§ **ASSIGNED TASK**: Return verbatim every line from the first line of the data below to the line that contains "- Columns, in", inclusive, and no further.

§ **DATA FOR THIS EXERCISE**:
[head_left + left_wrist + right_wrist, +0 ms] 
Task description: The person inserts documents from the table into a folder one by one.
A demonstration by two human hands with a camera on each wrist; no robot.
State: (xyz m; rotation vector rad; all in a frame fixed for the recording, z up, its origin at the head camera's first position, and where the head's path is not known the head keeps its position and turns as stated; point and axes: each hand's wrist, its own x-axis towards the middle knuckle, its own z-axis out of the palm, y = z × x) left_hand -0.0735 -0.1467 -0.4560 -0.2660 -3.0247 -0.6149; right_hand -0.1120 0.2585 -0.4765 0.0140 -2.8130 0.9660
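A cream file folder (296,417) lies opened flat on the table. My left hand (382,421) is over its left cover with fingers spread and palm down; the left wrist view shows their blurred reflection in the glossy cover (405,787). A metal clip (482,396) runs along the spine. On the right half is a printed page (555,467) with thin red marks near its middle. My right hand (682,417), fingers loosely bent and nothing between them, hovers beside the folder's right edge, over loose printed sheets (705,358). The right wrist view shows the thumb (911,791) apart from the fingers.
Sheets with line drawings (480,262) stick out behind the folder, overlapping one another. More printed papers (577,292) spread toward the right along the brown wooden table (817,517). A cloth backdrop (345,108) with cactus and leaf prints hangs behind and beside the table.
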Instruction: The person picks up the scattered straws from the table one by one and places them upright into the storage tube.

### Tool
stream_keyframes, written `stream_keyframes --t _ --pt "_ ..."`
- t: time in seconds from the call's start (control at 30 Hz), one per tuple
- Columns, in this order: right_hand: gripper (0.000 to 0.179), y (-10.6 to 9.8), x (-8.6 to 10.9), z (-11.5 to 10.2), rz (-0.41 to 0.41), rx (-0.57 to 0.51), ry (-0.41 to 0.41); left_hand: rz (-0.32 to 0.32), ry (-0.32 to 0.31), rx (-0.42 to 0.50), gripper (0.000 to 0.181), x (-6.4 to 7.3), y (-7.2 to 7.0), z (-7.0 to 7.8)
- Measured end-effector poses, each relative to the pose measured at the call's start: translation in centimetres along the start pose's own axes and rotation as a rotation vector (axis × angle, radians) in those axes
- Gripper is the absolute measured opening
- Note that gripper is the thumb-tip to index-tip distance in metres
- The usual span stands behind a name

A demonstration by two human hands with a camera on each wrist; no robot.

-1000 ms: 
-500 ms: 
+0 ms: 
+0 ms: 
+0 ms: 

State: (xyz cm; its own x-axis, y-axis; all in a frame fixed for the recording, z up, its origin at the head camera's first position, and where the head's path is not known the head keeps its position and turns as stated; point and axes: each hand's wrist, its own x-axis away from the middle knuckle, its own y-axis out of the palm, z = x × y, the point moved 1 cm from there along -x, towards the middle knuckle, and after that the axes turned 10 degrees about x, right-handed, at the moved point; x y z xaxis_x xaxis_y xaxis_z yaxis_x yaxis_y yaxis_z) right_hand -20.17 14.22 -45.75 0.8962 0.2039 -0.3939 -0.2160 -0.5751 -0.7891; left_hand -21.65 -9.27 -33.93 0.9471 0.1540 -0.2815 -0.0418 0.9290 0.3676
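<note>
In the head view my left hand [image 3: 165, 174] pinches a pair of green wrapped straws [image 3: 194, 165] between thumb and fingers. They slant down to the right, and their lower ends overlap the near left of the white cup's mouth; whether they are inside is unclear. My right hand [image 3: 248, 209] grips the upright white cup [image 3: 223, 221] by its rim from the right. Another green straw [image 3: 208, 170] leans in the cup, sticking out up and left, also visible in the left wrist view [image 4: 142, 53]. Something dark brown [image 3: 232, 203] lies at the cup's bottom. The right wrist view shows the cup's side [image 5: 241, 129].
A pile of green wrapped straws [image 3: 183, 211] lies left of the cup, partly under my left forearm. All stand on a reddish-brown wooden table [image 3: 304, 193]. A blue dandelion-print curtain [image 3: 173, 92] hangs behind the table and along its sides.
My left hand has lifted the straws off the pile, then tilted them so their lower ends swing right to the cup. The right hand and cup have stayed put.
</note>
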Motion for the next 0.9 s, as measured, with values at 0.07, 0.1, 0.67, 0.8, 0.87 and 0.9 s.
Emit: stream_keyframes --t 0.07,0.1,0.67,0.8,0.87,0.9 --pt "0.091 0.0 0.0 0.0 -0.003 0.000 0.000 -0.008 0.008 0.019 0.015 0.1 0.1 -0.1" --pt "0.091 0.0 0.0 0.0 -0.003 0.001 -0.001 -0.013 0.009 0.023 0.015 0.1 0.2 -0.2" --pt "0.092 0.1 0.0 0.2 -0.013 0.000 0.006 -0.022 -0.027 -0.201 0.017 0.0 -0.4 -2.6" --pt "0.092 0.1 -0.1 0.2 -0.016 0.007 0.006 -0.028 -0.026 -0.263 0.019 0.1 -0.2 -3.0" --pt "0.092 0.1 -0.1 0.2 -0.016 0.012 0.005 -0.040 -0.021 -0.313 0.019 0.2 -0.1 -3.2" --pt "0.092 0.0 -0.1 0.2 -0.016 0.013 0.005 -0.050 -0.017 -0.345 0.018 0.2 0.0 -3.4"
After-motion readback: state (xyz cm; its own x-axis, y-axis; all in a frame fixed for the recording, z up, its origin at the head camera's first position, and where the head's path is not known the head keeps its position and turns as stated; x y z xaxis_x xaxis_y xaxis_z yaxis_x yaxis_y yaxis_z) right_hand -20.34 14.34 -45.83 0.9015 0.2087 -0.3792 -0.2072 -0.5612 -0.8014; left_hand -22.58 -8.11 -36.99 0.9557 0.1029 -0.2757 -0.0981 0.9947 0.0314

§ **RESULT**:
[head_left + left_wrist + right_wrist, +0 ms] 
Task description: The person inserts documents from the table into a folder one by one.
A demonstration by two human hands with a camera on each wrist; no robot.
State: (xyz m; rotation vector rad; all in a frame fixed for the recording, z up, its origin at the head camera's first position, and where the head's path is not known the head keeps its position and turns as stated; point and axes: each hand's wrist, its own x-axis towards the middle knuckle, its own z-axis out of the palm, y = z × x) left_hand -0.0735 -0.1467 -0.4560 -0.2660 -3.0247 -0.6149; right_hand -0.1120 0.2585 -0.4765 0.0140 -2.8130 0.9660
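A cream file folder (296,417) lies opened flat on the table. My left hand (382,421) is over its left cover with fingers spread and palm down; the left wrist view shows their blurred reflection in the glossy cover (405,787). A metal clip (482,396) runs along the spine. On the right half is a printed page (555,467) with thin red marks near its middle. My right hand (682,417), fingers loosely bent and nothing between them, hovers beside the folder's right edge, over loose printed sheets (705,358). The right wrist view shows the thumb (911,791) apart from the fingers.
Sheets with line drawings (480,262) stick out behind the folder, overlapping one another. More printed papers (577,292) spread toward the right along the brown wooden table (817,517). A cloth backdrop (345,108) with cactus and leaf prints hangs behind and beside the table.
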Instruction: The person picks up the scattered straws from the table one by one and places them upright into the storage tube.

### Tool
stream_keyframes, written `stream_keyframes --t _ --pt "_ ..."`
- t: time in seconds from the call's start (control at 30 Hz), one per tuple
- Columns, in this order: right_hand: gripper (0.000 to 0.179), y (-10.6 to 9.8), x (-8.6 to 10.9), z (-11.5 to 10.2), rz (-0.41 to 0.41), rx (-0.57 to 0.51), ry (-0.41 to 0.41); left_hand: rz (-0.32 to 0.32), ry (-0.32 to 0.31), rx (-0.42 to 0.50), gripper (0.000 to 0.181), x (-6.4 to 7.3), y (-7.2 to 7.0), z (-7.0 to 7.8)

The full answer has been given.